Dataset excerpt>
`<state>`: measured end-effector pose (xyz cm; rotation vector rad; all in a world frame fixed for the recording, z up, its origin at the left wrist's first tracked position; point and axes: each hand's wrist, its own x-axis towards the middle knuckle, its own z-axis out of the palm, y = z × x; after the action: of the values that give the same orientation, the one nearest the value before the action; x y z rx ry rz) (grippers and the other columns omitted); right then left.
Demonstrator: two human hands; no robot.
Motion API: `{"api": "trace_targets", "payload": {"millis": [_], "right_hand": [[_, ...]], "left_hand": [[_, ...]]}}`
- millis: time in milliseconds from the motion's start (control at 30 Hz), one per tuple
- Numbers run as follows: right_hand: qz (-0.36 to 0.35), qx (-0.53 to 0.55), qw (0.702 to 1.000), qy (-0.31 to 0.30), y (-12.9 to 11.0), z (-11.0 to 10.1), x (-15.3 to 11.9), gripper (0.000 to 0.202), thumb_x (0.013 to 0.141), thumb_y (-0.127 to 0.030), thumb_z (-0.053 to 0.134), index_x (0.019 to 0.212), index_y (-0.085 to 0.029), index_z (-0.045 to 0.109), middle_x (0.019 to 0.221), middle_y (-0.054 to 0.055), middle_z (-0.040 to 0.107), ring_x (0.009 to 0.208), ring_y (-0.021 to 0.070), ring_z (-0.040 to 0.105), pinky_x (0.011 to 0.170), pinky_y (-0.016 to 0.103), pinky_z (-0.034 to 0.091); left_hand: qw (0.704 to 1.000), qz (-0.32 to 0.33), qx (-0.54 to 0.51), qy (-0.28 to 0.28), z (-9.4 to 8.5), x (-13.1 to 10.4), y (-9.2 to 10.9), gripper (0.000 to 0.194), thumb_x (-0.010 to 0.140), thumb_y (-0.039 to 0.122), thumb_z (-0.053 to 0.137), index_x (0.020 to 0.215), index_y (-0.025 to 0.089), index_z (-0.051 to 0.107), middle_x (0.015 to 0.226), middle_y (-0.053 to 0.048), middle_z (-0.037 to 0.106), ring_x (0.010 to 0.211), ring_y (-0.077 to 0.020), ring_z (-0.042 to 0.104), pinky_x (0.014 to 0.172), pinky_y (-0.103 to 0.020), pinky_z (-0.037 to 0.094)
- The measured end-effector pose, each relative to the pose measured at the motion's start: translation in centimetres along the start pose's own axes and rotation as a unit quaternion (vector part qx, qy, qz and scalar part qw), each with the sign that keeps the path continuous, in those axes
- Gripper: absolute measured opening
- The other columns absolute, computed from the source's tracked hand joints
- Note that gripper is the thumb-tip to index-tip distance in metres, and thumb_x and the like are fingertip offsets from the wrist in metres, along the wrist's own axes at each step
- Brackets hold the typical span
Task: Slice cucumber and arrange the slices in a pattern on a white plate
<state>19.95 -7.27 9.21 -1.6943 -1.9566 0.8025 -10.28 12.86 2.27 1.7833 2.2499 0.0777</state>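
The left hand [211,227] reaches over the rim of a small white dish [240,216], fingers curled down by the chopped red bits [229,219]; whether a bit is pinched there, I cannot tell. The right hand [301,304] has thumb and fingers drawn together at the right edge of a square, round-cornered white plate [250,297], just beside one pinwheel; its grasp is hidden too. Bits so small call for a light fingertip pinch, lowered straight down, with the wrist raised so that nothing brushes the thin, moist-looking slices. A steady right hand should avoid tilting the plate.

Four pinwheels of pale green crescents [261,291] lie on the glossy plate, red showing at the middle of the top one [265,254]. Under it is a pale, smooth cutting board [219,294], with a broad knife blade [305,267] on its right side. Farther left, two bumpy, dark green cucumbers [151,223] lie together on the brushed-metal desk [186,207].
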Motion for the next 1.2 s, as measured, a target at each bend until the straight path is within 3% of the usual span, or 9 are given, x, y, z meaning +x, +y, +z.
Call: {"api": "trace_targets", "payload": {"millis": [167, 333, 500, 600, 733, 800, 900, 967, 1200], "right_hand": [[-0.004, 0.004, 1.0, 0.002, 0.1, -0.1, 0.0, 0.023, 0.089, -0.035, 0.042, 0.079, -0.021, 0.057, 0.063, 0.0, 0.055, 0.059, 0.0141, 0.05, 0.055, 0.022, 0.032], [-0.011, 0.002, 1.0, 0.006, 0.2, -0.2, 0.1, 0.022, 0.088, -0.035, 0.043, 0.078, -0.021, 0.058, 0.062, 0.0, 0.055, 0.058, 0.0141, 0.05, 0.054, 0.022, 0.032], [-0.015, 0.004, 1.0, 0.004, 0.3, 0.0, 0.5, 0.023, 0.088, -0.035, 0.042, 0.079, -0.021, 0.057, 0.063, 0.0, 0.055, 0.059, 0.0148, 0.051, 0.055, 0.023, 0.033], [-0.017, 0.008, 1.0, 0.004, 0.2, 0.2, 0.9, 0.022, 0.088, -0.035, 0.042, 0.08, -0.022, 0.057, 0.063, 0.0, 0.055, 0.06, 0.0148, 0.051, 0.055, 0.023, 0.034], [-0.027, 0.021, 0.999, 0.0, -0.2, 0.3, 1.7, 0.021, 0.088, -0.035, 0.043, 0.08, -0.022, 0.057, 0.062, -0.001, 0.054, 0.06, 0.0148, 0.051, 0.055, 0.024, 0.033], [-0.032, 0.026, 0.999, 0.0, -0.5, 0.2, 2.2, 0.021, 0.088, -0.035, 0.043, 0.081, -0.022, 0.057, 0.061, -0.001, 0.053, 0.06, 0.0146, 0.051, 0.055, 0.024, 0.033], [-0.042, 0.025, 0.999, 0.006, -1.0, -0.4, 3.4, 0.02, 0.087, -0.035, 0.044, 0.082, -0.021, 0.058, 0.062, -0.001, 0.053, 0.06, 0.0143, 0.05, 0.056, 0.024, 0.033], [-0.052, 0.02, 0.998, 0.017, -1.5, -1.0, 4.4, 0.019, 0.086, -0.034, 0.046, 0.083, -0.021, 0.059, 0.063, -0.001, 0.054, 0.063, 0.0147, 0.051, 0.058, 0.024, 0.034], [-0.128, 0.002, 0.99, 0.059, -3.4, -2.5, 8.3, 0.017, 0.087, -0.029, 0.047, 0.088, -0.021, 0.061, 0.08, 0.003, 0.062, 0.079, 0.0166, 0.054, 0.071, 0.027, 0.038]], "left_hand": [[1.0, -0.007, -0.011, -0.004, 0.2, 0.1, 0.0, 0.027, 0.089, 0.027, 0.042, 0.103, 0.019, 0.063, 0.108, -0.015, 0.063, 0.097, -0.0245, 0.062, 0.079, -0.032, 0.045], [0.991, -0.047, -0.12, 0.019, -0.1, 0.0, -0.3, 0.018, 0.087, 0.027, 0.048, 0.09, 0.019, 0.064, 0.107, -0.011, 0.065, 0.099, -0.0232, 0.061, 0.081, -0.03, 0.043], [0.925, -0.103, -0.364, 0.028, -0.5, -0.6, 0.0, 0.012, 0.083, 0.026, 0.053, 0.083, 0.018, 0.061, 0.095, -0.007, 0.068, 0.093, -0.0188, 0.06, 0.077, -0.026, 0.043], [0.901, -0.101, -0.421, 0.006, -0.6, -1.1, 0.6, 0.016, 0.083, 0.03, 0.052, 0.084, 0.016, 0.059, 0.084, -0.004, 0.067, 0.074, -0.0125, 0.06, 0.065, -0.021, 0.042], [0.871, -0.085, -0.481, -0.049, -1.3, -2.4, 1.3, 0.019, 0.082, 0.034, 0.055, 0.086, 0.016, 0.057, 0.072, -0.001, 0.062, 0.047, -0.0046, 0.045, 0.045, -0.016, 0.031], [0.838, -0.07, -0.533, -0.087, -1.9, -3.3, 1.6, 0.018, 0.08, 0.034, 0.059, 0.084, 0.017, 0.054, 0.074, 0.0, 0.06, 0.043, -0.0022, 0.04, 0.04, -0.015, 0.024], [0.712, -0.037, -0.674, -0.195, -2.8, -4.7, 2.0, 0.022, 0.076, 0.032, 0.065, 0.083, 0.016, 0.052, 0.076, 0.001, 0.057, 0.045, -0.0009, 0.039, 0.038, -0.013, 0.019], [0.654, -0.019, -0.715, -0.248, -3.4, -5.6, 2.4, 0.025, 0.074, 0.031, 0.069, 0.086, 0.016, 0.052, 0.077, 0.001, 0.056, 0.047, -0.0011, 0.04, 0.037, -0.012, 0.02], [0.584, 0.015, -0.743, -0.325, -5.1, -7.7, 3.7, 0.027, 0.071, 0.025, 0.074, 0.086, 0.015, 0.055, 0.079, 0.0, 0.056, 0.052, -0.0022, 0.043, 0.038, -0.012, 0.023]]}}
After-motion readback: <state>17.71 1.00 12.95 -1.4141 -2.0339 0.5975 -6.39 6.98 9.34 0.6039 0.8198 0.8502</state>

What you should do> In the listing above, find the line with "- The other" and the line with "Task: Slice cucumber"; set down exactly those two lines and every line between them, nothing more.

Response box>
- The other columns absolute, computed from the source's tracked hand joints
- Note that gripper is the thumb-tip to index-tip distance in metres, and thumb_x and the like are fingertip offsets from the wrist in metres, along the wrist's own axes at each step
- Brackets hold the typical span
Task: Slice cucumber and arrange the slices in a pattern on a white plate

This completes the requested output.